O Dia Mundial da Saúde, celebrado no dia 7 de abril, traz uma importante reflexão sobre como a medicina deve ir além da cura e focar também na dignidade e bem-estar dos pacientes. No caso das mulheres diagnosticadas com câncer ginecológico, especialmente o de colo de útero, esse olhar é ainda mais necessário.
Segundo o Instituto Nacional de Câncer (Inca), mais de 21 mil brasileiras recebem, a cada ano, o diagnóstico de câncer de colo uterino. Muitas dessas mulheres estão em fase reprodutiva e, além do medo provocado pela doença, enfrentam a insegurança sobre o futuro da maternidade.

Novas abordagens cirúrgicas reduzem impactos à fertilidade
Durante muito tempo, a histerectomia total — retirada completa do útero — foi a principal alternativa de tratamento, mesmo para casos iniciais. Hoje, no entanto, avanços na cirurgia oncológica oferecem novas esperanças para mulheres que ainda desejam engravidar.
Entre as principais inovações estão procedimentos como a traquelectomia radical e a cirurgia robótica minimamente invasiva, que têm se mostrado eficazes em pacientes nos estágios iniciais da doença. “São alternativas que permitem remover o tumor sem retirar totalmente o útero, o que mantém a possibilidade de gestação futura em casos bem selecionados”, destaca o cirurgião oncológico Dr. Marcelo Vieira.
A traquelectomia consiste na remoção do colo do útero e tecidos adjacentes, preservando o restante do órgão. Já a cirurgia robótica permite maior precisão, com incisões menores e recuperação mais rápida, diminuindo os riscos de complicações pós-operatórias.
Planejamento reprodutivo ganha espaço no tratamento
Outra mudança importante é a inclusão do aconselhamento reprodutivo como parte fundamental do cuidado oncológico. A fertilidade deixou de ser uma preocupação secundária e passou a integrar a estratégia terapêutica de forma mais estruturada.
“O planejamento reprodutivo deve estar no centro da estratégia terapêutica quando falamos de mulheres em idade fértil”, afirma Vieira. Ele reforça que a escolha do procedimento deve considerar não apenas os critérios médicos, mas também o desejo da paciente de ser mãe no futuro.
Resultados positivos em casos precoces
Embora a histerectomia ainda seja indicada em quadros avançados, estudos científicos demonstram que abordagens conservadoras apresentam resultados semelhantes em termos de sobrevida, quando aplicadas em estágios iniciais. Publicações nas revistas Gynecologic Oncology e The Lancet Oncology respaldam essa abordagem.
A elegibilidade para cirurgias preservadoras depende de fatores como o estágio do câncer, tipo histológico e desejo de engravidar. Mulheres diagnosticadas com câncer de colo de útero estágio I, sem sinais de disseminação, são candidatas ideais.

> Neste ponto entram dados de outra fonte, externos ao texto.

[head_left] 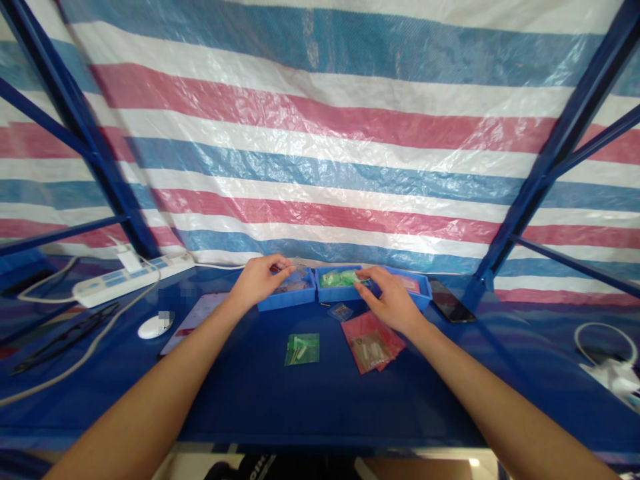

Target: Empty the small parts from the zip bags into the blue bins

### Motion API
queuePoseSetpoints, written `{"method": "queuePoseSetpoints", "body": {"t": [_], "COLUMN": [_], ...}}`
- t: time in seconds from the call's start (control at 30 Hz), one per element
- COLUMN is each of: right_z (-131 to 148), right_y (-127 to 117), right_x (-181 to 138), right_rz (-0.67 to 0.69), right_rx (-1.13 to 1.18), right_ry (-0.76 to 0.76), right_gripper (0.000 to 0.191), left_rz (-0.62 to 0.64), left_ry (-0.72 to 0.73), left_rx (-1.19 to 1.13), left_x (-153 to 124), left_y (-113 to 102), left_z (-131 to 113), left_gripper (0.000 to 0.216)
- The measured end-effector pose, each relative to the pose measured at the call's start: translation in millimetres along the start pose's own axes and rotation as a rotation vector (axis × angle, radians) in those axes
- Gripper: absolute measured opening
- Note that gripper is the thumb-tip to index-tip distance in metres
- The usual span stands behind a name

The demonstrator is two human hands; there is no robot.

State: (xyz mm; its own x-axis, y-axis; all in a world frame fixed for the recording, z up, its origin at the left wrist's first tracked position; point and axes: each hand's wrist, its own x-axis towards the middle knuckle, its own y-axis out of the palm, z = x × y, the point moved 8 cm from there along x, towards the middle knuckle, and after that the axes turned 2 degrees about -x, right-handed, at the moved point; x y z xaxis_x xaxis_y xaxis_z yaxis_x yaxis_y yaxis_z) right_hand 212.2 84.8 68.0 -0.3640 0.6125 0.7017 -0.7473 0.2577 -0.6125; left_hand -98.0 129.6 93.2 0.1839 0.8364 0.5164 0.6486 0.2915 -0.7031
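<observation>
My left hand [267,275] is over the left blue bin [287,303], thumb and forefinger closed on what looks like a small clear plastic bag [299,264]. The middle bin [340,294] holds green plastic bags [337,279]. At its right end, the curled fingers of my right hand [387,298] appear to pinch one of the green bags; the contact is partly hidden. Behind that hand, the right bin [425,287] contains pink bags [411,285]. In front of the bins lie a green bag with small parts [303,349], overlapping red bags [370,343] and a small clear bag [341,311].
A phone [451,301] lies right of the bins. On the left are a power strip [130,280], cables, a white mouse [154,326] and a flat tablet-like device [195,313]. A white charger [615,373] sits far right. A striped sheet [320,153] hangs behind the blue table [250,400].
</observation>
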Motion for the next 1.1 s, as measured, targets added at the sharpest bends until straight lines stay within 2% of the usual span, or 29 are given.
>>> {"method": "queuePoseSetpoints", "body": {"t": [0.17, 0.4, 0.57, 0.67, 0.77, 0.9, 1.03, 1.1], "right_z": [1, 3, 17, 27, 33, 30, 24, 24], "right_y": [-3, 1, 20, 32, 41, 50, 52, 51], "right_x": [1, -1, -5, -10, -14, -16, -16, -16], "right_rz": [-0.009, 0.001, 0.2, 0.312, 0.386, 0.433, 0.435, 0.434], "right_rx": [-0.004, -0.032, 0.022, 0.039, 0.051, 0.036, 0.01, 0.0], "right_ry": [0.005, -0.027, -0.082, -0.126, -0.151, -0.148, -0.129, -0.13], "right_gripper": [0.025, 0.021, 0.019, 0.021, 0.028, 0.026, 0.028, 0.029], "left_rz": [-0.012, -0.032, -0.01, -0.011, -0.006, -0.004, -0.015, 0.043], "left_ry": [0.031, 0.169, 0.197, 0.188, 0.174, 0.189, 0.306, 0.39], "left_rx": [0.015, 0.111, 0.152, 0.159, 0.191, 0.202, 0.178, 0.148], "left_x": [1, -3, -6, -6, -5, -8, -17, -26], "left_y": [-2, -9, -7, -9, -11, -11, -5, 8], "left_z": [-2, -20, -30, -27, -20, -19, -44, -64], "left_gripper": [0.031, 0.024, 0.028, 0.028, 0.026, 0.026, 0.028, 0.029]}}
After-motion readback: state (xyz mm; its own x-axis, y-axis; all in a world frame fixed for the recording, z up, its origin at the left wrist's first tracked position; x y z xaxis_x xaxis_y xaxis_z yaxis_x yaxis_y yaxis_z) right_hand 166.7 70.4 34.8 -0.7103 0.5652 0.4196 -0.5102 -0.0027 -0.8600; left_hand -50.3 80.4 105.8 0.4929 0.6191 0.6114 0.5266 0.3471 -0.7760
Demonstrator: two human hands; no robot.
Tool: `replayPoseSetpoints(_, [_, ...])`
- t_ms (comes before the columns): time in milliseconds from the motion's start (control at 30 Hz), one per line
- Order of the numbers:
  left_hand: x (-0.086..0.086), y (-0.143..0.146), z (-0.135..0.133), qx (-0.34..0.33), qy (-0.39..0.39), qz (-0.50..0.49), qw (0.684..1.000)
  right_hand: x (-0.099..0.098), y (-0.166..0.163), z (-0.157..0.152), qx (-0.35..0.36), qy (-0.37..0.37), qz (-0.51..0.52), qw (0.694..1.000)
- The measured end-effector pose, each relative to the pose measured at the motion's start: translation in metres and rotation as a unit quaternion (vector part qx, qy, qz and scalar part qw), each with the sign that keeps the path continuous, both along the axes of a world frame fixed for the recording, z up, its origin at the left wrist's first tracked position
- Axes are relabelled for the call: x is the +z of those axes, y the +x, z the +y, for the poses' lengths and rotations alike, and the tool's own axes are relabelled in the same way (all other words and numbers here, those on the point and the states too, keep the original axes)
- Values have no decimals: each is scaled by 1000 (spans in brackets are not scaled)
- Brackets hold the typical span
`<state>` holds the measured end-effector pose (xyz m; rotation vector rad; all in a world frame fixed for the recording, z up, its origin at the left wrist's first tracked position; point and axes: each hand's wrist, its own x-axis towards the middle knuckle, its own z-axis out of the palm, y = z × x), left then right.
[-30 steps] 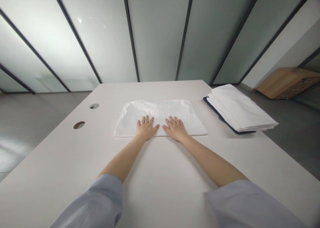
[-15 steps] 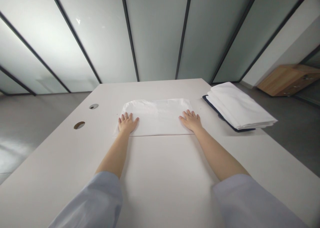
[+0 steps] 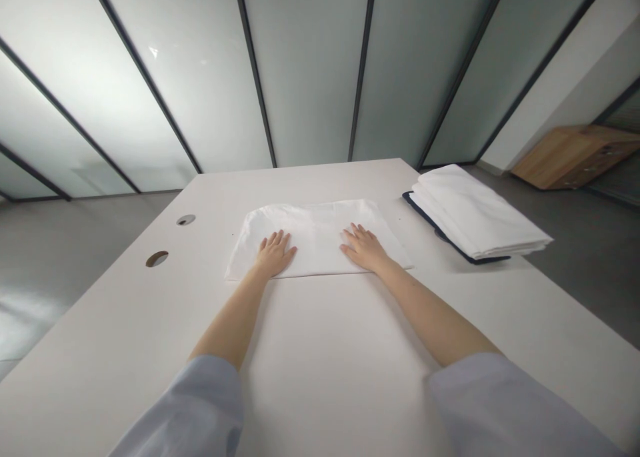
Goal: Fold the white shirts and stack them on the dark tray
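A white, slightly sheer folded cloth lies flat on the white table, its long straight edge toward me. My left hand rests palm down on its left half, fingers spread. On the right half, my right hand also lies flat with its fingers apart. Neither hand grips anything. The cloth's far edge is a little wrinkled and rounded at the corners.
To the right, a stack of folded white cloth sits on a dark blue flat item. Two round holes, one a grommet and one a bare cutout, are at the table's left. Beyond stand frosted glass panels and a wooden cabinet.
Both my hands have slid inward over the cloth, toward each other, from near its left and right sides. The cloth stays in about the same place.
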<state>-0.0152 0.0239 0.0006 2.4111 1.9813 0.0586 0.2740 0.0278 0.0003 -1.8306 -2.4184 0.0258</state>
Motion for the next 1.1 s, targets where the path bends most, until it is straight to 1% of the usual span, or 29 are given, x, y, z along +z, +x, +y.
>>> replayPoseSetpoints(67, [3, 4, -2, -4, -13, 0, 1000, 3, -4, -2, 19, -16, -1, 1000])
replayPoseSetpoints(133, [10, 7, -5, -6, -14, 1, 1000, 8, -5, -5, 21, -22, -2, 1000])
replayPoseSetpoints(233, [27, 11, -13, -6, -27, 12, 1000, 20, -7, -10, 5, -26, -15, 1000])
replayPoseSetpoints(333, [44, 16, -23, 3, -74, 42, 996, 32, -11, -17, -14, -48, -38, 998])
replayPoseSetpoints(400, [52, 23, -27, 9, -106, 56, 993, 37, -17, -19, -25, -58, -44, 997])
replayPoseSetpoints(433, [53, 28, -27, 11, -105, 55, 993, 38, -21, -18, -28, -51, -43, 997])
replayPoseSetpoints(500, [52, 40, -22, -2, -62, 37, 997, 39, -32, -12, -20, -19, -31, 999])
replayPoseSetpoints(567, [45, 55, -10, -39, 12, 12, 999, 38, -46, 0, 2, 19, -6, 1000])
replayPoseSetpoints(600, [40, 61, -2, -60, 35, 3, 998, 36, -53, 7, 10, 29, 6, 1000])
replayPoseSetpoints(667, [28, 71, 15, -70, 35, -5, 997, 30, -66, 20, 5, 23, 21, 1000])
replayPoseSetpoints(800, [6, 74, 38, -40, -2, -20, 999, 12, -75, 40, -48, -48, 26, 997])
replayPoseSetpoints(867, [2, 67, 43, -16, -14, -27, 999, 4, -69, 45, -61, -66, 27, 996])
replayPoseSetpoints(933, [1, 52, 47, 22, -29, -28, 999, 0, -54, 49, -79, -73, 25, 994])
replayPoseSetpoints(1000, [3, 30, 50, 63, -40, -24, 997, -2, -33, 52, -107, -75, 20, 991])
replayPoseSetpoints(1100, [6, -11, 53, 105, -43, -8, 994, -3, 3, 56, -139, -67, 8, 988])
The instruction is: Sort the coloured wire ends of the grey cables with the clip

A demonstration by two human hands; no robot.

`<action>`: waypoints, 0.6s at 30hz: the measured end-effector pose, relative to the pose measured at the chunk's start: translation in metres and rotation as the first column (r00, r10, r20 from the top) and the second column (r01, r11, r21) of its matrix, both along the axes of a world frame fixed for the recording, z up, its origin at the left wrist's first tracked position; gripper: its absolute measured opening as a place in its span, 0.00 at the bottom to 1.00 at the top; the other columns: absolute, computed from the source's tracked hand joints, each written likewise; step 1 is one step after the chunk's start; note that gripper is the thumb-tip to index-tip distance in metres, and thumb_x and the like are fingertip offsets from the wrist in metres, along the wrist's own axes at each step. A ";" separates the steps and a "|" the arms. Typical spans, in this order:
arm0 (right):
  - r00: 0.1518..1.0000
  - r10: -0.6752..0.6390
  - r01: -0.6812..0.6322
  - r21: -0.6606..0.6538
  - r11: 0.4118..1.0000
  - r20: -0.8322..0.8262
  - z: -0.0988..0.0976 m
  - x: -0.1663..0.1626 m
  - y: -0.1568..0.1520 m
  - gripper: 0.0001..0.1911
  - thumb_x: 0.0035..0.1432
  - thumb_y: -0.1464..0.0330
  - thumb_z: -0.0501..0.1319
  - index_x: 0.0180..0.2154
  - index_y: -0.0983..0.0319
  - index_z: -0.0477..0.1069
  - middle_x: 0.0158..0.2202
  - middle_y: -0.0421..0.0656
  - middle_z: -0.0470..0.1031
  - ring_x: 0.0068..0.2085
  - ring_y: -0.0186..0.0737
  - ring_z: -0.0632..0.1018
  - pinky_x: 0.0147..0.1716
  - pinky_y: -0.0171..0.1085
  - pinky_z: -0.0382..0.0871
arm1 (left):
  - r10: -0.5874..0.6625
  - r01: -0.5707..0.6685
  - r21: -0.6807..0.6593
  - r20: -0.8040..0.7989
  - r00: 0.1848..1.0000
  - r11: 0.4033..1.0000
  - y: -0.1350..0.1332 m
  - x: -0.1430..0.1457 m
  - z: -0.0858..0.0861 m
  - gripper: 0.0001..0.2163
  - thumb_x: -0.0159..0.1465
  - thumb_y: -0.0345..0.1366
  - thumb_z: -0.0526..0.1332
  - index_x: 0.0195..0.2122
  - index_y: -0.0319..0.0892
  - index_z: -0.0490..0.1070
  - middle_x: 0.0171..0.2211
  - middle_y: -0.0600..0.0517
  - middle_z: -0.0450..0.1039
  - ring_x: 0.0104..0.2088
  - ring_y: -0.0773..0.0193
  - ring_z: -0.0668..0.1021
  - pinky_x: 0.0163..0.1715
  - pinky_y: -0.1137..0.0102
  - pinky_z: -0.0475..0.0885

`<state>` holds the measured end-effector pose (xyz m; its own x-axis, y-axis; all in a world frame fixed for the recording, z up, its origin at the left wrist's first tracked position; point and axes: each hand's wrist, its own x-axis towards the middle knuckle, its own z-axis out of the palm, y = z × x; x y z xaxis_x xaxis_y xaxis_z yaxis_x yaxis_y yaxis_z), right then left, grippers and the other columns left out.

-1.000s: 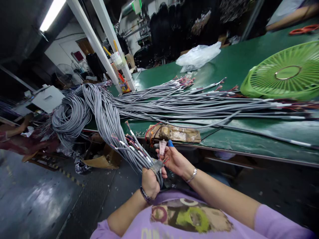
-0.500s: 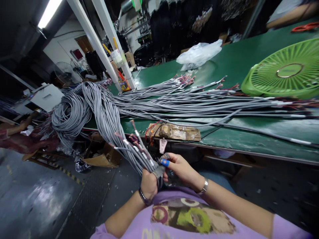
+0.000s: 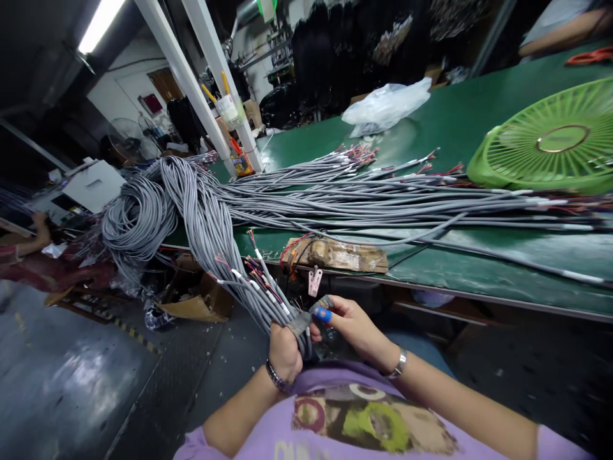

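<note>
My left hand is closed around a thick bundle of grey cables that hangs over the table edge. Several cable ends with white sleeves and bare coloured wires point up and left out of the grip. A grey strip, perhaps tape or cloth, crosses the bundle just above my left hand. My right hand, with a blue wrap on one finger, pinches the dark free part of that strip to the right of the bundle. The strip's far side is hidden behind the cables.
More grey cables lie along the green table. A wooden block with a pink clip sits at its edge. A green fan and a plastic bag lie farther back. A coiled cable bundle and a cardboard box are left.
My right hand has moved slightly right from the bundle, and more of the grey strip shows between my hands. My left hand keeps its hold. The view has shifted a little.
</note>
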<state>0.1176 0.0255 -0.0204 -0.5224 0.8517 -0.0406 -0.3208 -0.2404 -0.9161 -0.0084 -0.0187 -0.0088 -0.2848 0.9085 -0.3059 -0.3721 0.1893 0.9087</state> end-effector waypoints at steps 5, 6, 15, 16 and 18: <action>0.990 -0.116 0.091 -0.276 0.957 -0.074 -0.006 0.002 0.018 0.22 0.52 0.50 0.59 0.28 0.64 0.72 0.25 0.41 0.71 0.23 0.31 0.68 0.25 0.32 0.66 | -0.015 0.016 -0.005 0.052 0.999 1.000 0.003 -0.001 0.006 0.10 0.47 0.39 0.65 0.17 0.37 0.70 0.12 0.53 0.68 0.14 0.70 0.69 0.15 0.75 0.64; 0.988 -0.111 0.067 -0.347 0.935 -0.110 -0.004 0.000 0.023 0.22 0.53 0.49 0.58 0.28 0.63 0.72 0.26 0.42 0.72 0.24 0.31 0.69 0.25 0.32 0.66 | -0.030 0.031 -0.009 0.055 0.998 0.999 0.004 0.000 0.007 0.10 0.47 0.38 0.65 0.17 0.37 0.70 0.13 0.53 0.68 0.14 0.70 0.69 0.15 0.75 0.64; 0.945 -0.215 0.069 -0.490 0.869 -0.247 0.000 -0.021 0.047 0.14 0.46 0.58 0.68 0.28 0.63 0.74 0.23 0.39 0.72 0.25 0.31 0.70 0.26 0.32 0.65 | -0.067 0.069 -0.017 0.069 0.995 0.998 0.014 0.007 0.004 0.07 0.47 0.36 0.64 0.20 0.36 0.70 0.13 0.53 0.69 0.14 0.70 0.69 0.15 0.75 0.66; 0.938 -0.233 0.076 -0.505 0.860 -0.256 -0.002 -0.022 0.047 0.14 0.46 0.59 0.68 0.27 0.63 0.73 0.23 0.39 0.72 0.25 0.32 0.70 0.27 0.32 0.65 | -0.074 0.075 -0.016 0.062 0.995 0.997 0.015 0.008 0.004 0.08 0.47 0.36 0.64 0.19 0.36 0.70 0.13 0.52 0.69 0.14 0.70 0.69 0.15 0.75 0.66; 0.928 -0.263 0.092 -0.522 0.848 -0.263 -0.004 -0.023 0.046 0.13 0.45 0.59 0.69 0.26 0.63 0.73 0.23 0.39 0.73 0.26 0.32 0.71 0.27 0.32 0.65 | -0.082 0.082 -0.016 0.045 0.996 0.996 0.016 0.009 0.002 0.08 0.47 0.36 0.64 0.19 0.35 0.70 0.13 0.52 0.69 0.13 0.70 0.69 0.15 0.74 0.66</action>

O tratamento deve ser conduzido por uma equipe multidisciplinar, composta por oncologistas, ginecologistas especializados e profissionais de apoio psicológico.
Igualdade no acesso ainda é desafio no Brasil
Apesar das inovações, o acesso às tecnologias de ponta ainda é desigual. “A maior parte dos procedimentos com tecnologia robótica está concentrada em grandes centros urbanos e na rede privada”, alerta Vieira, que realizou o primeiro transplante robótico intervivos do Brasil em 2019.
Para mudar esse cenário, ele investe na formação de novos cirurgiões por meio de projetos como o Cadáver Lab e o Curso de Metodologia Cirúrgica. “Formar cirurgiões capacitados em técnicas minimamente invasivas é fundamental para que essas mulheres tenham mais chances de preservar sua saúde e sua fertilidade”, destaca o especialista.

Três pilares para avançar no combate ao câncer ginecológico
De acordo com o Dr. Marcelo Vieira, a combinação de três pilares é essencial para transformar a realidade do tratamento oncológico ginecológico no Brasil: ampliar o acesso ao diagnóstico precoce, fortalecer o aconselhamento reprodutivo e disseminar técnicas cirúrgicas modernas.
Essas medidas não apenas aumentam as chances de cura, como também garantem que as pacientes possam retomar suas vidas com mais autonomia e qualidade. Afinal, preservar a fertilidade é, para muitas mulheres, tão importante quanto vencer a doença.